[Task instructions]: Among the records that follow, find the line with "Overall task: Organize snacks" and the line with "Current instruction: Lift". Set down those lines and all lines between them exactly, without adding anything.

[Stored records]
*** Begin section ***
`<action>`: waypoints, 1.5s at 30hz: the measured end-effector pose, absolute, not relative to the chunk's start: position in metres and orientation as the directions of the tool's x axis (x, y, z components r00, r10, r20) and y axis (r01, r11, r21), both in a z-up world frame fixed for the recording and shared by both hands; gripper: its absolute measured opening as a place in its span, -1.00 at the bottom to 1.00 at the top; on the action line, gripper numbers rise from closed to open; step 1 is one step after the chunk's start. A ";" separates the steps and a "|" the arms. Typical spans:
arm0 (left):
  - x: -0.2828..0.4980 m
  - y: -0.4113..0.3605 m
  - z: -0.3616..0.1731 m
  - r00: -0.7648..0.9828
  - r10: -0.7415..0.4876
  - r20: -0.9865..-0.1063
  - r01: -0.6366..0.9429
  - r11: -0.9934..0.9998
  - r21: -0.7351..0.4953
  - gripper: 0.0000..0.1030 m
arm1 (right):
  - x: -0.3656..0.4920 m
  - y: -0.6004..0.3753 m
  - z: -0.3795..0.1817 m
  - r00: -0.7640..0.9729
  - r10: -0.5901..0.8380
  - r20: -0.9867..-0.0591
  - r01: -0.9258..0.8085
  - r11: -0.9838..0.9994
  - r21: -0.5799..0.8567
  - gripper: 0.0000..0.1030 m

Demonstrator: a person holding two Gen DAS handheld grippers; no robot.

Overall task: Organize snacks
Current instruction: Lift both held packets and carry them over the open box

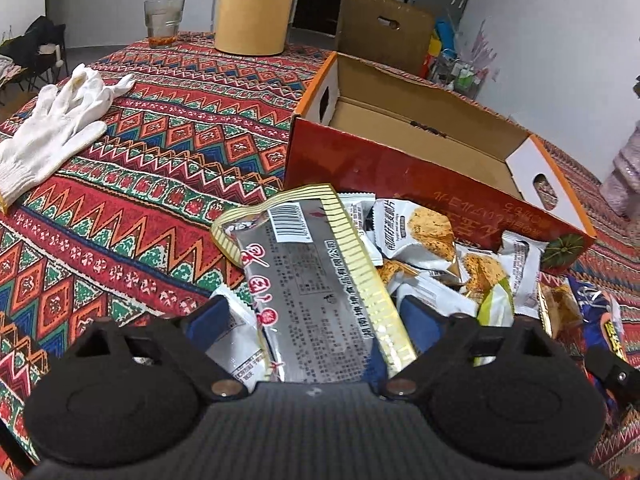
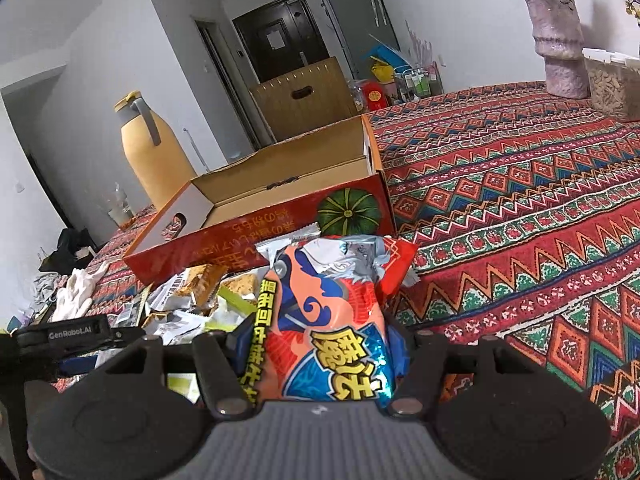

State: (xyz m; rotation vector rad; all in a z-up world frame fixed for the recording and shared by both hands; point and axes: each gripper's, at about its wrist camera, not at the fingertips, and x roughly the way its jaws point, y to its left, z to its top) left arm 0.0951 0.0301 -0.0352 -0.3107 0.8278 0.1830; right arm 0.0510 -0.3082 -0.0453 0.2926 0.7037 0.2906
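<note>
My left gripper [image 1: 316, 316] is shut on a silver snack packet [image 1: 312, 280] with a gold striped edge and a barcode, held over a pile of small white snack packets [image 1: 432, 240]. My right gripper [image 2: 316, 344] is shut on an orange and blue snack bag [image 2: 328, 320] with yellow lettering. An open red cardboard box [image 1: 384, 160] with an empty brown inside stands just beyond the pile; it also shows in the right wrist view [image 2: 256, 232]. The pile also shows to the left in the right wrist view [image 2: 200, 300].
A patterned red tablecloth [image 1: 160, 168] covers the table. White gloves [image 1: 60, 120], a glass [image 1: 164, 20] and a yellow jug [image 1: 256, 4] stand at the far left. A pink vase [image 2: 560, 40] and a clear container [image 2: 612, 84] stand far right. The left gripper's body [image 2: 76, 336] shows at the left edge.
</note>
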 end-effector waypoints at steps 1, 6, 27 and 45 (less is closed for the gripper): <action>0.093 0.031 -0.034 0.668 0.031 -0.743 -0.274 0.939 -0.207 0.57 | 0.050 -0.307 -0.045 0.726 0.358 -0.587 -0.163 0.919 0.359 0.19; 0.084 0.031 -0.031 0.686 0.018 -0.728 -0.252 0.944 -0.214 0.25 | 0.047 -0.306 -0.044 0.726 0.361 -0.585 -0.165 0.918 0.360 0.20; 0.057 0.036 -0.011 0.779 0.026 -0.627 -0.172 0.969 -0.174 -0.30 | 0.038 -0.299 -0.036 0.735 0.366 -0.571 -0.188 0.919 0.346 0.20; 0.073 0.012 0.028 0.855 -0.003 -0.519 -0.084 0.986 -0.143 -0.32 | 0.062 -0.290 -0.013 0.789 0.347 -0.507 -0.220 0.930 0.294 0.20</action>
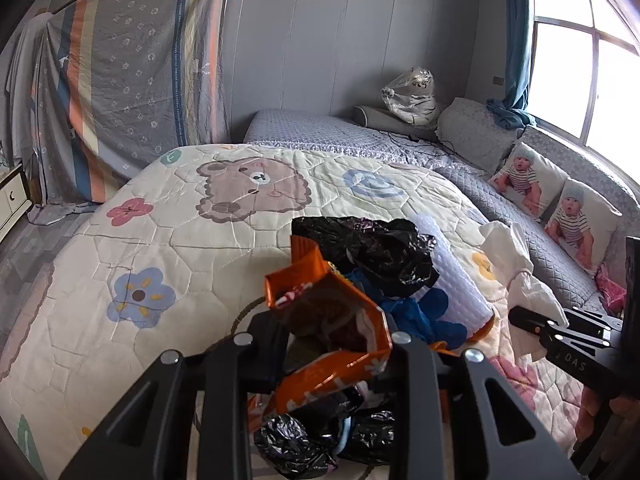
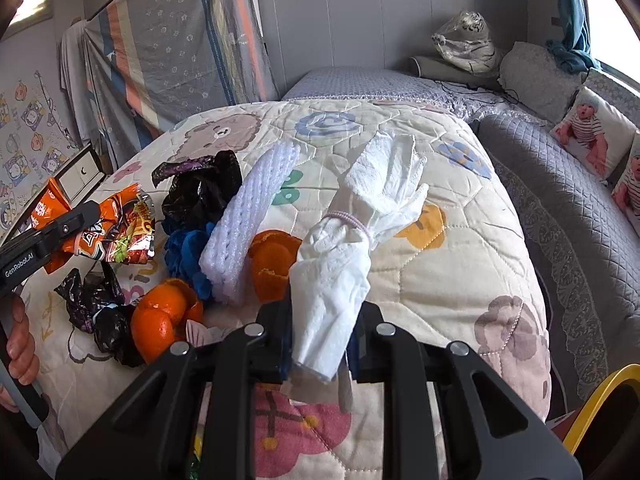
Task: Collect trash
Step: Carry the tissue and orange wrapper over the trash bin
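Note:
My left gripper (image 1: 336, 344) is shut on a crumpled orange snack wrapper (image 1: 332, 312), held just above a trash pile on the cartoon quilt (image 1: 160, 240). In the right wrist view the same gripper (image 2: 86, 216) shows at the left with the wrapper (image 2: 120, 232). My right gripper (image 2: 320, 344) is shut on a white tissue bundle (image 2: 344, 264) tied with a hair band. On the quilt lie black plastic bags (image 2: 204, 188), a white foam net (image 2: 252, 220), a blue scrap (image 2: 188, 252) and orange peels (image 2: 160, 316).
A yellow-rimmed bin (image 2: 600, 392) shows at the bottom right edge, beside the bed. A grey quilted sofa with baby-print cushions (image 1: 520, 176) runs along the right under the window. A person's hand (image 2: 20, 344) grips the left handle. A hanging sheet (image 1: 132, 80) covers the far left.

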`<state>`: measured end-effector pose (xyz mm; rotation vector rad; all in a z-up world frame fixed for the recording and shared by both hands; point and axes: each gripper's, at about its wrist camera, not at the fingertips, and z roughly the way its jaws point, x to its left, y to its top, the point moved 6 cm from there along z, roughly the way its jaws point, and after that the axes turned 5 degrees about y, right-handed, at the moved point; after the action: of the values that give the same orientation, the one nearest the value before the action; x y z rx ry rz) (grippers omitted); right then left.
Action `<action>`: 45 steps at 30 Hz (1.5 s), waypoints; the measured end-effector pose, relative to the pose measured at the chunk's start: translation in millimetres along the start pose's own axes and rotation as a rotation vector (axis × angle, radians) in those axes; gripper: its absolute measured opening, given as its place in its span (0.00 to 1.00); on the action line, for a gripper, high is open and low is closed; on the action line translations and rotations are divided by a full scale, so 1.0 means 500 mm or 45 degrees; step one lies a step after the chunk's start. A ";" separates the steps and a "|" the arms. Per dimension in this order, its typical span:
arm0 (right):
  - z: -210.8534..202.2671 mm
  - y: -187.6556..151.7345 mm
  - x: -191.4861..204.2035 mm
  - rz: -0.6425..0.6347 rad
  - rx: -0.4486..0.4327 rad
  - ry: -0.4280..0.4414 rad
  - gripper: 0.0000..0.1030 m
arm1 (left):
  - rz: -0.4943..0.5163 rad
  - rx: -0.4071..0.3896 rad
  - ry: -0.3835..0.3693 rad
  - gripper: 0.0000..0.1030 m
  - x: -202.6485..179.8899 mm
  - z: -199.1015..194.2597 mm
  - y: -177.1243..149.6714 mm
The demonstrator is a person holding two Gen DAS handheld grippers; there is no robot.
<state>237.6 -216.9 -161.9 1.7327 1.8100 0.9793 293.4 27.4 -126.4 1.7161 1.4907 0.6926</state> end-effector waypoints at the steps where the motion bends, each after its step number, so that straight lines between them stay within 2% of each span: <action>1: -0.008 0.002 0.002 -0.007 -0.016 -0.005 0.19 | -0.006 -0.012 0.000 0.27 0.002 -0.006 0.003; 9: -0.070 0.023 0.016 -0.043 -0.118 -0.001 0.19 | -0.059 -0.123 0.019 0.27 0.015 -0.077 0.030; 18: -0.140 0.037 0.022 -0.085 -0.239 -0.024 0.19 | -0.025 -0.228 0.017 0.27 -0.020 -0.143 0.052; 23: -0.175 0.042 0.025 -0.114 -0.297 -0.043 0.19 | -0.026 -0.246 -0.002 0.27 -0.038 -0.157 0.063; 33: -0.215 0.031 0.003 -0.092 -0.327 -0.052 0.19 | 0.018 -0.231 -0.055 0.27 -0.101 -0.156 0.062; 45: -0.275 -0.001 -0.079 -0.005 -0.359 -0.144 0.19 | 0.139 -0.211 -0.184 0.27 -0.250 -0.149 0.053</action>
<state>140.0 -281.1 -79.4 1.5766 1.5227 1.0560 227.2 -82.5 -52.8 1.6919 1.2145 0.7121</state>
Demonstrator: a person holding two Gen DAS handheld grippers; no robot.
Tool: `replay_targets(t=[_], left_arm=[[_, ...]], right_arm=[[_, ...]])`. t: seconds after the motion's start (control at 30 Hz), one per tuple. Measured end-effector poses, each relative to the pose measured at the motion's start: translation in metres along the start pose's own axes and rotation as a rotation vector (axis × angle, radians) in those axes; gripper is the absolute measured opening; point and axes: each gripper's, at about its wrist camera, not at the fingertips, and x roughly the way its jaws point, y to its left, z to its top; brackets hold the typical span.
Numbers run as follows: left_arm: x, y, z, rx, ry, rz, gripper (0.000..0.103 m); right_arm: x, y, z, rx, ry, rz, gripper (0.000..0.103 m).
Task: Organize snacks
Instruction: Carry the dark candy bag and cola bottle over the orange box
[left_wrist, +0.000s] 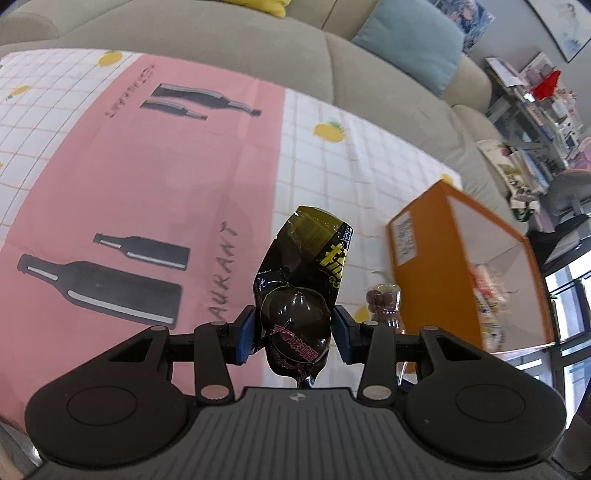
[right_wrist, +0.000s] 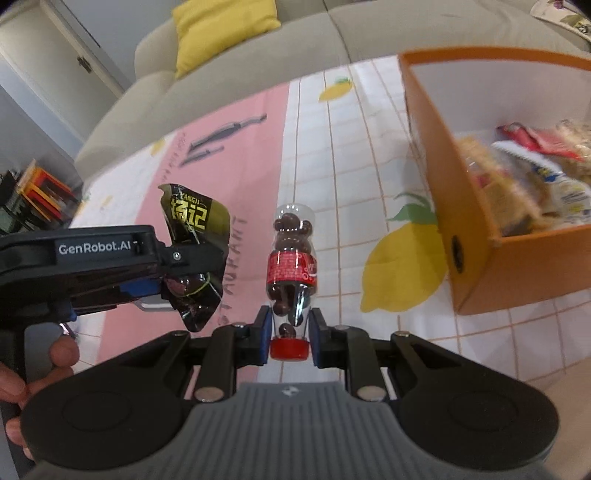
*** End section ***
[Exercise result]:
Overall task: Organize snacks
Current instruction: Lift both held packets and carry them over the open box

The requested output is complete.